Un nouveau regard sur les astéroïdes grâce à OSIRIS-REx

La mission OSIRIS-REx de la NASA a réussi à collecter une quantité record de matériau d’un astéroïde, dépassant largement son objectif initial. Conçue pour rapporter au moins 60 grammes de poussière et de matériau de la surface de l’astéroïde, la mission a doublé ses attentes en récupérant 121,6 grammes selon un communiqué de la NASA. Cette réalisation représente la plus grande quantité de matériau astéroïde jamais collectée par l’humanité, offrant une opportunité unique de révéler les secrets du système solaire.

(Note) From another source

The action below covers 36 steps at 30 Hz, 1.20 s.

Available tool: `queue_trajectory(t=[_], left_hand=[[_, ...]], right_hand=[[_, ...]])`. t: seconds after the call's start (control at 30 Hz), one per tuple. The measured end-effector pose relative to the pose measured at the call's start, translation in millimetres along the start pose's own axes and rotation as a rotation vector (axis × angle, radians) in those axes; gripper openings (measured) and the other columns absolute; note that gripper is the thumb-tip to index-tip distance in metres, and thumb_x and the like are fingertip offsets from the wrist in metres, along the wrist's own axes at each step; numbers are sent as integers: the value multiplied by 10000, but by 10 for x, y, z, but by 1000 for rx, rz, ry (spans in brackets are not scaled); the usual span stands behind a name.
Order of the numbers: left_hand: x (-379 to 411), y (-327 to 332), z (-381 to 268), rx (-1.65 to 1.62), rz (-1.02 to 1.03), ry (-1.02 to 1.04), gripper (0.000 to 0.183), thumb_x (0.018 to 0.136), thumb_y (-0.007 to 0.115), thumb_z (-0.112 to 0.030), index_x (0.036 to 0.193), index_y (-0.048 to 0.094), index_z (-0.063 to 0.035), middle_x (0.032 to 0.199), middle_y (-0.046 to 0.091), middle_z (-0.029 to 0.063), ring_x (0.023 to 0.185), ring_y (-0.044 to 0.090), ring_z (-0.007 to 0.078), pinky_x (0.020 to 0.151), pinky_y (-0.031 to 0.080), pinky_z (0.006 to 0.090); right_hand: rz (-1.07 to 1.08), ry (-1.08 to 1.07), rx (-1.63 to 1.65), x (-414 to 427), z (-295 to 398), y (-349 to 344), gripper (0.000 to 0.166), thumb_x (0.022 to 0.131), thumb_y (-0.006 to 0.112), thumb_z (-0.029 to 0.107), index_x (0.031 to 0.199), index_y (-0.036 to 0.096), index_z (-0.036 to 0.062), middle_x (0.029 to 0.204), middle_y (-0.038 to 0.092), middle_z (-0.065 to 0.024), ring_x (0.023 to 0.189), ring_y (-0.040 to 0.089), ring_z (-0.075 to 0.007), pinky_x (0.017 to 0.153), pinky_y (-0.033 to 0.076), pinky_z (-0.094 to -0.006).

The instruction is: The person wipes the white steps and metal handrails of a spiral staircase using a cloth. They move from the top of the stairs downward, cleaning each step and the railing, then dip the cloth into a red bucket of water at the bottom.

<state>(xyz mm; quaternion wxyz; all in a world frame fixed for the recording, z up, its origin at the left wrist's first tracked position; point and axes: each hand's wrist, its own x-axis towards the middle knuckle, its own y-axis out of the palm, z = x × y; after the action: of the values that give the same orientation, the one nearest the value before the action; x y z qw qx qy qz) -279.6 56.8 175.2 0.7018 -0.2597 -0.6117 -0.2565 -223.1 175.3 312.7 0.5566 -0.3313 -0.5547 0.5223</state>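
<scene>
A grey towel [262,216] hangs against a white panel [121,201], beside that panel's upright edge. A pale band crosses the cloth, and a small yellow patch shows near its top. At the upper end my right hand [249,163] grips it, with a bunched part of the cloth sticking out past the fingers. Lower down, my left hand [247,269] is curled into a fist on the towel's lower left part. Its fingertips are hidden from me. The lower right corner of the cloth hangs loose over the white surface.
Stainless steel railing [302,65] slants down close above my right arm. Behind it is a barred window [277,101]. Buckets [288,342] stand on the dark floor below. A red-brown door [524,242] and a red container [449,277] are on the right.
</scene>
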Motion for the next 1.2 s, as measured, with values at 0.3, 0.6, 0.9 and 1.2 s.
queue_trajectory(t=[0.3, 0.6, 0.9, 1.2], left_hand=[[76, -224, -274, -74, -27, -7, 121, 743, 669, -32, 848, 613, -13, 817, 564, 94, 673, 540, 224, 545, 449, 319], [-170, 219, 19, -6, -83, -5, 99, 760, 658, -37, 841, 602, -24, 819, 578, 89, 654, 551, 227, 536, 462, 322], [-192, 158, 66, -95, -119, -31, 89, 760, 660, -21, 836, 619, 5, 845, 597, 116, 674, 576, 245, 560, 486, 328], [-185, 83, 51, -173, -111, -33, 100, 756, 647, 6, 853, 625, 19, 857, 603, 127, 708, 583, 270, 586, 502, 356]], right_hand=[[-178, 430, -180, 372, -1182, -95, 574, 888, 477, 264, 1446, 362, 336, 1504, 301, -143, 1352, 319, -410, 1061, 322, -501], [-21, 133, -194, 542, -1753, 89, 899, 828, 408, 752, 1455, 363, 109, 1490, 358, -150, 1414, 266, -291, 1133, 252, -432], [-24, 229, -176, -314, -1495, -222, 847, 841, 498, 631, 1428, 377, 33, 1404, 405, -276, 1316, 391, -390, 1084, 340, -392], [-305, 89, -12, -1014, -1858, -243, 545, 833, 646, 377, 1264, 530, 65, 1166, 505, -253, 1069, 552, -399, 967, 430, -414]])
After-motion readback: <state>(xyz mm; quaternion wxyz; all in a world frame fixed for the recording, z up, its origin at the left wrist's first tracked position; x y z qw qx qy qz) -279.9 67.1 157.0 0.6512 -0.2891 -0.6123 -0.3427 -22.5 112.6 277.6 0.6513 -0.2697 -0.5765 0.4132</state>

La récupération des échantillons n’a été possible que grâce au Mécanisme d’Acquisition d’Échantillons Touch-and-Go (TAGSAM), qui a réussi à atterrir dans le désert de l’Utah, bien que son parcours n’ait pas été sans problèmes. Pour garantir la pureté et l’intégrité des échantillons, ceux-ci ont été extraits dans une salle entièrement stérilisée, éliminant tout risque de contamination. La frayeur initiale est survenue lorsque la moitié des échantillons a pu être collectée, mais ensuite les autres compartiments du TAGSAM ne s’ouvraient pas et il a fallu les forcer.

La prochaine étape consistera à examiner les échantillons à l’aide d’instruments différents, dans le but de déterminer leur structure exacte et les éléments qui la composent. Cette analyse fournira des informations précieuses sur la formation de notre système solaire et les processus qui ont façonné les corps célestes au fil des millions d’années. Bien qu’il soit très peu probable qu’un astéroïde nous heurte, connaître sa nature et sa formation est toujours intéressant.

De plus, une comparaison sera effectuée entre les échantillons obtenus par OSIRIS-REx et ceux collectés par les sondes japonaises Hayabusa et Hayabusa-2. Une avancée qui s’ajoute à la découverte d’eau à la surface d’un astéroïde.

D’autres sondes qui ont récupéré des fragments d’astéroïdes

Les sondes Hayabusa et Hayabusa-2 ont mené des missions similaires par le passé, mais n’ont pas réussi à collecter autant de matériau que OSIRIS-REx. Ainsi, lors de la première mission, Hayabusa a connu de nombreux problèmes techniques, mais a réussi à s’en remettre avec succès et a touché la surface de l’astéroïde Itokawa ainsi que collecté des échantillons de sa surface.

Quant à Hayabusa-2, elle a atteint l’astéroïde Ryugu. La mission a duré quatre ans, de 2014 à 2018, pour atteindre l’astéroïde. Ensuite, elle a déployé des véhicules de reconnaissance et des sondes pour extraire des informations sur les roches du même.

Les deux missions ont été menées par la JAXA, l’agence spatiale japonaise, pionnière dans ce type de techniques avant la NASA.

En résumé :

  • La mission OSIRIS-REx avait un objectif : collecter 60 grammes de matériau, mais elle l’a doublé en rapportant 121,6 grammes.
  • C’est la plus grande quantité jamais collectée d’un astéroïde dans l’histoire de l’humanité.
  • La récupération des échantillons a été réalisée grâce au Mécanisme d’Acquisition d’Échantillons Touch-and-Go (TAGSAM), qui a atterri dans le désert de l’Utah.
  • Ensuite, les échantillons ont été extraits dans une salle entièrement stérilisée pour éviter toute contamination.
  • Une fois cela fait, ils procéderont à l’analyse de sa composition avec un microscope pour connaître la composition exacte de l’astéroïde.
  • Plus tard, une comparaison sera effectuée entre cette roche et d’autres météorites et astéroïdes collectés par les sondes japonaises Hayabusa et Hayabusa-2.